Both lance_knn and lance_fts support standard SQL clauses:

  • WHERE — predicates are pushed down to Lance for efficient metadata filtering
  • LIMIT — applied after search + filtering to cap the final result set
  • Column projection — only requested columns are returned

Filter Pushdown

WHERE clause predicates are pushed down to Lance, so you can combine KNN search with metadata filters:

-- Find 50 nearest neighbors, filter to electronics, return top 5
SELECT id, category, _distance
FROM lance_knn('items', 'vector', (SELECT vector FROM items WHERE id = 1), 50)
WHERE category = 'electronics'
LIMIT 5

Note: k and LIMIT serve different purposes. k controls how many ANN candidates Lance retrieves from the index.

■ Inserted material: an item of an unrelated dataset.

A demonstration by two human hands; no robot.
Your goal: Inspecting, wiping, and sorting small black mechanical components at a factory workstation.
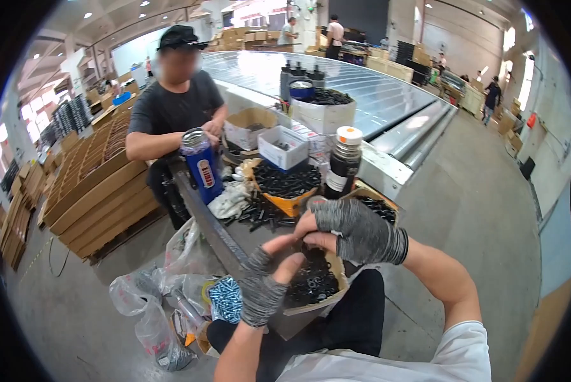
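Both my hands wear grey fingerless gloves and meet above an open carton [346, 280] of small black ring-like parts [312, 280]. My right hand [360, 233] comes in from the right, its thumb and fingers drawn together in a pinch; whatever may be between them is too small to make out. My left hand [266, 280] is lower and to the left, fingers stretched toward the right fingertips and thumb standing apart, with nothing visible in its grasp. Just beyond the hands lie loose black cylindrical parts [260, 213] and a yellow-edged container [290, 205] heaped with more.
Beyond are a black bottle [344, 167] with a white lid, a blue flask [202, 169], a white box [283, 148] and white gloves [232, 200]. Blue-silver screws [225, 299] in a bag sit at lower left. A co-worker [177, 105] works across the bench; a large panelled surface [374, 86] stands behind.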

LIMIT truncates the final result set after filtering. When using WHERE filters, set k higher than your desired result count to ensure enough candidates survive filtering.

Query Execution

The table function directly calls Lance's KNN API:

lance_knn(...) -> LanceKnnExec -> Lance Scanner.nearest()

Performance Benefits

  • Without optimization: O(N * D + N log N) - full scan + sort
  • With Lance KNN: O(k log N) - index-based ANN search
  • Typical speedup: 10x-1000x for datasets with N > 100K vectors
Dataset SizeWithout OptimizationWith Lance KNNSpeedup
10K vectors~50ms~5ms10x
100K vectors~500ms~8ms62x
1M vectors~5000ms~15ms333x
10M vectors~50000ms~25ms2000x

Benchmarks: 128-dim vectors, k=10, IVF-PQ index, Intel Core i9

Running the Example

Start the Server

cargo run --bin skardi-server -- \
--ctx docs/lance/ctx_lance.yaml \
--pipeline docs/lance/pipelines/ \
--port 8080

Expected output:

Starting Skardi Online Serving Pipeline Server
CLI Arguments parsed successfully
Pipeline file: Some("docs/lance/pipeline_lance.yaml")
Context file: Some("docs/lance/ctx_lance.yaml")
Port: 8080
Server configuration loaded successfully
Pipeline: lance-vector-similarity-search
Data sources: 1
Server listening on 0.0.0.0:8080

Example 1: Find Similar Items

Find items most similar to item with id=1:

curl -X POST http://localhost:8080/lance-vector-similarity-search/execute \
-H "Content-Type: application/json" \
-d '{
"reference_id": 1,
"k": 50,
"min_revenue": null,
"max_revenue": null
}' | jq .

Response:

{
"success": true,
"data": [
{
"id": 42,
"item_id": 1337,
"revenue": 2500.50,
"distance": 0.125
},
{
"id": 89,
"item_id": 2048,
"revenue": 1800.25,
"distance": 0.187
}
],
"rows": 10,
"execution_time_ms": 8
}

Find similar items with revenue constraints:

curl -X POST http://localhost:8080/lance-vector-similarity-search/execute \
-H "Content-Type: application/json" \
-d '{
"reference_id": 1,
"k": 50,
"min_revenue": 1000.0,
"max_revenue": 5000.0
}' | jq .

Instead of looking up a reference vector by ID, you can pass the query vector directly in the request. This is useful when you already have an embedding from an external model.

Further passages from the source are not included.